▶ Instructions to follow
Locate the string "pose" in the records below. Copy every line where it occurs.

** Task material follows **

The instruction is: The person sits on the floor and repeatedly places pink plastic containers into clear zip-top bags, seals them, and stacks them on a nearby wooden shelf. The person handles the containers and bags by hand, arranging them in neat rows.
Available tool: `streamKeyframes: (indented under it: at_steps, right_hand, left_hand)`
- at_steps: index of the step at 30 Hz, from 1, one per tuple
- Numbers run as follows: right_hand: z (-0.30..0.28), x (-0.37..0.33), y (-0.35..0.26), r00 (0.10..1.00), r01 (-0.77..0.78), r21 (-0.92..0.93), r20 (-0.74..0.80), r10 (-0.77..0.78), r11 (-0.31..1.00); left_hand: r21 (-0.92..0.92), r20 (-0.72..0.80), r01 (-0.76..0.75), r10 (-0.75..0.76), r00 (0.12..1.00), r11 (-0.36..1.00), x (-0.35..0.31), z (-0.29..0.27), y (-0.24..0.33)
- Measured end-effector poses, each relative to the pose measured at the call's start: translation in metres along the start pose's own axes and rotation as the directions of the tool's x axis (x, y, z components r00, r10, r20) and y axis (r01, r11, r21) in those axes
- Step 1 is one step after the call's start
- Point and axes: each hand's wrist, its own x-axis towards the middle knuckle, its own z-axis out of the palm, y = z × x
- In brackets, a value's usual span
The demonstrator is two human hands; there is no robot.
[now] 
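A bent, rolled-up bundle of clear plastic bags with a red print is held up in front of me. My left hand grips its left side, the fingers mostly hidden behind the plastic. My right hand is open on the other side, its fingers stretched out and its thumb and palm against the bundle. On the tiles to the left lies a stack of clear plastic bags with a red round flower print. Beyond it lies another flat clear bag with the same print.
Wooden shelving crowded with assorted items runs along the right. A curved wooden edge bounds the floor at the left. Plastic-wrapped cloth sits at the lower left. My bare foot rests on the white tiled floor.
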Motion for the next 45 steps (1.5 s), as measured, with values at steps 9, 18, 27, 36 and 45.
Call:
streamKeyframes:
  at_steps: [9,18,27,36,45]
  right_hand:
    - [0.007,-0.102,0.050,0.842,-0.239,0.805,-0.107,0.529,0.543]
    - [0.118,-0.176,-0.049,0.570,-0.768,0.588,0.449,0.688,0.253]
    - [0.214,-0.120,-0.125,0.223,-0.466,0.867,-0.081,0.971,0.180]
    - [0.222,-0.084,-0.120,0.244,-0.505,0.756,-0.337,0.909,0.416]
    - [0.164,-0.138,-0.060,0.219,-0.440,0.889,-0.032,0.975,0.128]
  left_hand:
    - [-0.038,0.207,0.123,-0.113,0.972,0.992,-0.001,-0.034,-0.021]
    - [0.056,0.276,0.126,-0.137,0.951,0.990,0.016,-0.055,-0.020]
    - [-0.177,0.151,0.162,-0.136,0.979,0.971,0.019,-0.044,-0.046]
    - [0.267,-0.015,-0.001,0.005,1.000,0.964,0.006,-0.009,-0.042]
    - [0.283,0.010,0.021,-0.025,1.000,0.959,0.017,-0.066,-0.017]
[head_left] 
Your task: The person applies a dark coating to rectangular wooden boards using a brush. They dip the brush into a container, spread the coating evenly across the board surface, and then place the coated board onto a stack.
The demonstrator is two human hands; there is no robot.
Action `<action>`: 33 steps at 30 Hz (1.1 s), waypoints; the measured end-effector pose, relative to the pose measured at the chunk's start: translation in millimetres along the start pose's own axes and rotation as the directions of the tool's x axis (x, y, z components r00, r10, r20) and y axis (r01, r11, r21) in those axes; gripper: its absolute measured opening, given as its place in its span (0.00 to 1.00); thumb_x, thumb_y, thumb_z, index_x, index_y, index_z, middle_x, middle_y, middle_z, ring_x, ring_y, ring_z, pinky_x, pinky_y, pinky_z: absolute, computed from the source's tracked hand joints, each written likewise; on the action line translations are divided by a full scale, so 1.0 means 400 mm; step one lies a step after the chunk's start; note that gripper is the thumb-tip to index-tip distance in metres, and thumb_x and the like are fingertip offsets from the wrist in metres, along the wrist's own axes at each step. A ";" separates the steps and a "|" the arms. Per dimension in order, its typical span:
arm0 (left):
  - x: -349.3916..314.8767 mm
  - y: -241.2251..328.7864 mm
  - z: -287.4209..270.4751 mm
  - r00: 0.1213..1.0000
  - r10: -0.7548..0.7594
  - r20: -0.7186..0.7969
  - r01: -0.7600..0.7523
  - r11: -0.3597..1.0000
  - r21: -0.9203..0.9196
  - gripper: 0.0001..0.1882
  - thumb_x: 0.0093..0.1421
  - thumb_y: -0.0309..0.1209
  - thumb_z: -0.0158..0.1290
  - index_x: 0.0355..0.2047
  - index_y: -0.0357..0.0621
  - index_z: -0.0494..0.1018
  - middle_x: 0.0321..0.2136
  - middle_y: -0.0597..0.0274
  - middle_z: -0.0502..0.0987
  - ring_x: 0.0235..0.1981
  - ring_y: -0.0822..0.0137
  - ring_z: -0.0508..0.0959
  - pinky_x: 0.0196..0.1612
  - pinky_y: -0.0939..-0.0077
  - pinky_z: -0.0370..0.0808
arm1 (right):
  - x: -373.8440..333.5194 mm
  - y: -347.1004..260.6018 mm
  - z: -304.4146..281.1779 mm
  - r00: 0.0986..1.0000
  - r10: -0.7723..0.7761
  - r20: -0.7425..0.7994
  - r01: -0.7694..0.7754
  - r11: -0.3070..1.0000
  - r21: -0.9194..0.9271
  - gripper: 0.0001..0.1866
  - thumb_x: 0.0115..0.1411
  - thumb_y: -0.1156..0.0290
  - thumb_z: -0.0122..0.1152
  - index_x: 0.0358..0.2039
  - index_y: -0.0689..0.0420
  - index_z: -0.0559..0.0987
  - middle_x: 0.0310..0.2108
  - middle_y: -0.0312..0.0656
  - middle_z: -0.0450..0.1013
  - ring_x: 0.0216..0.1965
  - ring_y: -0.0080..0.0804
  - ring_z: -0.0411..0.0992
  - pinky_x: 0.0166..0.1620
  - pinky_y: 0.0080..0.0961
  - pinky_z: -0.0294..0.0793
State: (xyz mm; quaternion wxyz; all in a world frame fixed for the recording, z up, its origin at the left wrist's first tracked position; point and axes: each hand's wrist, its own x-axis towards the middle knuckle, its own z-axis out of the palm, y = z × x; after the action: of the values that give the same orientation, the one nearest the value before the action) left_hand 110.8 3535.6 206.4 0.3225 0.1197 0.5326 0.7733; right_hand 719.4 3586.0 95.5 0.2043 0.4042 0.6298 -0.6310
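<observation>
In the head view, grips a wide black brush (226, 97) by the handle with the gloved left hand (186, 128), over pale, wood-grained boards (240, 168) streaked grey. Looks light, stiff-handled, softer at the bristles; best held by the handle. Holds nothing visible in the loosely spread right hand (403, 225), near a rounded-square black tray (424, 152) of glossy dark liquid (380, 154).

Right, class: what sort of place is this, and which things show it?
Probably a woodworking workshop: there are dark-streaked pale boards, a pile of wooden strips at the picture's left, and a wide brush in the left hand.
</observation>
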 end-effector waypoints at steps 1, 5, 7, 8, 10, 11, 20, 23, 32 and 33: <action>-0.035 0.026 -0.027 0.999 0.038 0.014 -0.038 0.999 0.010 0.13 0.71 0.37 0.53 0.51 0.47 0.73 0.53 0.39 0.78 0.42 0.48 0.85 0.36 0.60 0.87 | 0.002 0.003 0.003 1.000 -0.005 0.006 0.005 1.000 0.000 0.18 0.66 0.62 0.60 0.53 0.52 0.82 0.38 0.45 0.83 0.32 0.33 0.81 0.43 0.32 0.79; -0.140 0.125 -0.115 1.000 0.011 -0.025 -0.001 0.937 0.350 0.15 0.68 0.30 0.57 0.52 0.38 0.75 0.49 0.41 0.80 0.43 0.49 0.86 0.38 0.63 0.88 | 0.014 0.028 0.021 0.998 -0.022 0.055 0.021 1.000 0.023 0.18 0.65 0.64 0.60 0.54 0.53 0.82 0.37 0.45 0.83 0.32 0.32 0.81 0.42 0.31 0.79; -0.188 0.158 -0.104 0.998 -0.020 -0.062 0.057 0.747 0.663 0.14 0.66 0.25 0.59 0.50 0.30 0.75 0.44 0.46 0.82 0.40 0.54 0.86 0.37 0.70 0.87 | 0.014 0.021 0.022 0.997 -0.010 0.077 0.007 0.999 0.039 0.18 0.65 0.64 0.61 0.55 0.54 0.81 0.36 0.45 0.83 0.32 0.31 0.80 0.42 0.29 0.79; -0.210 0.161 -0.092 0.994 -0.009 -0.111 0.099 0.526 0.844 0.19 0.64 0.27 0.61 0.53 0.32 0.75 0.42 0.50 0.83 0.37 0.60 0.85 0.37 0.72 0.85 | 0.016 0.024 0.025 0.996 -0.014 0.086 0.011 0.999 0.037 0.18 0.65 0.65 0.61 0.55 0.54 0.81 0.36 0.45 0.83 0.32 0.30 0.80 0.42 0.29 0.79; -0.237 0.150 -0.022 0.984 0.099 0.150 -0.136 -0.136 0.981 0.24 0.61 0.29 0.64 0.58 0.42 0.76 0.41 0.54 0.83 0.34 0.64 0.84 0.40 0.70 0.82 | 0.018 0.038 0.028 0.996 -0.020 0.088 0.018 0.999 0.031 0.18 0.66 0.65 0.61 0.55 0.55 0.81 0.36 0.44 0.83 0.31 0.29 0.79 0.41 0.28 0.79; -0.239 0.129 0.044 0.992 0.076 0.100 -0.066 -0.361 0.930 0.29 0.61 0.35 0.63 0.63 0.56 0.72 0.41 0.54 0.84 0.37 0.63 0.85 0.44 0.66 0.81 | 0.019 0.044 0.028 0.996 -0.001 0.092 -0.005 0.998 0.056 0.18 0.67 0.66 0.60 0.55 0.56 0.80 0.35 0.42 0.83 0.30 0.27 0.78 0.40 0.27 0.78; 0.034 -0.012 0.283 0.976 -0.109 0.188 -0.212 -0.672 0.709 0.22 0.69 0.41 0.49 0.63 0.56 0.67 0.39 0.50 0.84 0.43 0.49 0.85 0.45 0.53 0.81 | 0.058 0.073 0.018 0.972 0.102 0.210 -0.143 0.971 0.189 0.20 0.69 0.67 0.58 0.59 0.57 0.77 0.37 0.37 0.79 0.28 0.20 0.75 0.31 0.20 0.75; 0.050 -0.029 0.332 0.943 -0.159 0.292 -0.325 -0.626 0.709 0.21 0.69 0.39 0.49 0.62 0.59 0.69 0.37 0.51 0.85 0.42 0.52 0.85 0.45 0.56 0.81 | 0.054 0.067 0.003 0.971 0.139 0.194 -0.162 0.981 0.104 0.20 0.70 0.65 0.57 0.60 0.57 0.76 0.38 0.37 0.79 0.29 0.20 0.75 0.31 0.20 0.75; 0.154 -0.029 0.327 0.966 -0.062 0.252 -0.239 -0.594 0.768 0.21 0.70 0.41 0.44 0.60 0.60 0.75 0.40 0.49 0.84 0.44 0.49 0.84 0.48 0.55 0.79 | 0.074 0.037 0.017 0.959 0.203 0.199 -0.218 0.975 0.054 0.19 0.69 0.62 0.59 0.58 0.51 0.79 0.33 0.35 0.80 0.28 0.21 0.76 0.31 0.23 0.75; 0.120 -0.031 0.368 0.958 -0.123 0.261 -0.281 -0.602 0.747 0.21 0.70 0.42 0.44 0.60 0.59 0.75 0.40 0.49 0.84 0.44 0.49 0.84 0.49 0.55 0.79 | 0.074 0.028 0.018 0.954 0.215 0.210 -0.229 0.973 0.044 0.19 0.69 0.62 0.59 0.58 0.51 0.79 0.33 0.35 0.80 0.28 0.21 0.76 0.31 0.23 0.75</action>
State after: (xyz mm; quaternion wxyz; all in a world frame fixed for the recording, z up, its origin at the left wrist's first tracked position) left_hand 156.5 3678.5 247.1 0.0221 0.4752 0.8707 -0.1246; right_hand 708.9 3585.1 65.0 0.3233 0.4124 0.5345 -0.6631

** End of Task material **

▶ Result below
- Measured end-effector poses, each relative to the pose measured at the call's start: translation in metres along the start pose's own axes and rotation as the directions of the tool's x axis (x, y, z components r00, r10, r20) and y axis (r01, r11, r21) in those axes
Action `<action>`: 33 steps at 30 Hz (1.1 s), waypoints; the measured end-effector pose, relative to the pose measured at the chunk's start: translation in millimetres along the start pose's own axes and rotation as the directions of the tool's x axis (x, y, z components r00, r10, r20) and y axis (r01, r11, r21) in those axes; gripper: its absolute measured opening, given as its place in its span (0.00 to 1.00); thumb_x, thumb_y, thumb_z, index_x, index_y, index_z, middle_x, middle_y, middle_z, ring_x, ring_y, ring_z, pinky_x, pinky_y, pinky_z: absolute, computed from the source's tracked hand joints, each written likewise; on the action line translations are divided by a full scale, so 1.0 means 400 mm; step one lies a step after the chunk's start; note that gripper is the thumb-tip to index-tip distance in metres, and thumb_x and the like are fingertip offsets from the wrist in metres, along the wrist's own axes at each step. A ";" separates the steps and a "|" the arms. Per dimension in order, its typical span:

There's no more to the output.